What is being asked: Each entry is to be output precisely as it appears.

Given records:
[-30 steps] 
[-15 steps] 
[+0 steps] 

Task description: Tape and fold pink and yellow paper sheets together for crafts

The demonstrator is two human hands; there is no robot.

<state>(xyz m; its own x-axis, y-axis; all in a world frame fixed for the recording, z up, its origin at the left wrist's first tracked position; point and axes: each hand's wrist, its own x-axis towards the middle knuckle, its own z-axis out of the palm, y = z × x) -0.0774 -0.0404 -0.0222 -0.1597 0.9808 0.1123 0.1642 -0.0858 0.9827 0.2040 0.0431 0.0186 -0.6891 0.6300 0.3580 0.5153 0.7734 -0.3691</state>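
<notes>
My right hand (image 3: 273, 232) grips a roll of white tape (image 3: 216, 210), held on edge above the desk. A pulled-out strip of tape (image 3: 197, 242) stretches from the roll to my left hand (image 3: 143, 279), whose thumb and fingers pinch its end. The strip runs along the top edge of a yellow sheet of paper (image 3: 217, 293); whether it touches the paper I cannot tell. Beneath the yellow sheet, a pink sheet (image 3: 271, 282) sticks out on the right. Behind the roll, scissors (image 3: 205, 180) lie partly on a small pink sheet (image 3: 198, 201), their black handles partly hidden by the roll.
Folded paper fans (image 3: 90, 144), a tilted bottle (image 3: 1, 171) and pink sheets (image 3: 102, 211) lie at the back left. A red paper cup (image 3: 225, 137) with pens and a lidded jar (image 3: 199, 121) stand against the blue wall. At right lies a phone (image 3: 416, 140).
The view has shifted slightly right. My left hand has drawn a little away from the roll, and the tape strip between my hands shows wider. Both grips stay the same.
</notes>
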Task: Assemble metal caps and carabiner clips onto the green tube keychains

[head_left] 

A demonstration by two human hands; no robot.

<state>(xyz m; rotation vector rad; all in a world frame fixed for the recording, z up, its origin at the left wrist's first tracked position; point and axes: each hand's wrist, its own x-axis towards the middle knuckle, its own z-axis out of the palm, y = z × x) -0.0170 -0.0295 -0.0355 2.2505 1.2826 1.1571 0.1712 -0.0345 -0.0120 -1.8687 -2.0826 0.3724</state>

Response:
[-30 steps] 
[-15 steps] 
[+0 steps] 

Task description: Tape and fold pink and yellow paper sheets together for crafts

The demonstrator is two human hands; there is no robot.

<state>(xyz m; its own x-axis, y-axis; all in a world frame fixed for the recording, z up, its origin at the left wrist's first tracked position; point and axes: each hand's wrist, its own x-axis towards the middle knuckle, its own z-axis out of the palm, y = z × x) -0.0774 -0.0404 -0.0222 -0.1597 0.9808 0.1123 0.1642 -0.0858 0.9827 0.2040 0.0431 0.0186 -0.6891 0.6300 0.3580 0.5153 0.7734 -0.3691</state>
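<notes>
My right hand (image 3: 273, 232) grips a roll of white tape (image 3: 216, 210), held on edge above the desk. A pulled-out strip of tape (image 3: 197, 242) stretches from the roll to my left hand (image 3: 143, 279), whose thumb and fingers pinch its end. The strip runs along the top edge of a yellow sheet of paper (image 3: 217, 293); whether it touches the paper I cannot tell. Beneath the yellow sheet, a pink sheet (image 3: 271, 282) sticks out on the right. Behind the roll, scissors (image 3: 205, 180) lie partly on a small pink sheet (image 3: 198, 201), their black handles partly hidden by the roll.
Folded paper fans (image 3: 90, 144), a tilted bottle (image 3: 1, 171) and pink sheets (image 3: 102, 211) lie at the back left. A red paper cup (image 3: 225, 137) with pens and a lidded jar (image 3: 199, 121) stand against the blue wall. At right lies a phone (image 3: 416, 140).
The view has shifted slightly right. My left hand has drawn a little away from the roll, and the tape strip between my hands shows wider. Both grips stay the same.
</notes>
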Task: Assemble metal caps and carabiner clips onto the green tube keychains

[head_left] 

A demonstration by two human hands; no robot.

<state>(xyz m; rotation vector rad; all in a world frame fixed for the recording, z up, its origin at the left wrist's first tracked position; point and axes: each hand's wrist, its own x-axis towards the middle knuckle, its own z-axis out of the palm, y = z × x) -0.0170 -0.0295 -0.0355 2.2505 1.2826 1.1571 0.1712 -0.0345 -0.0120 -1.8687 -2.0826 0.3724</state>

The answer has been fully written out.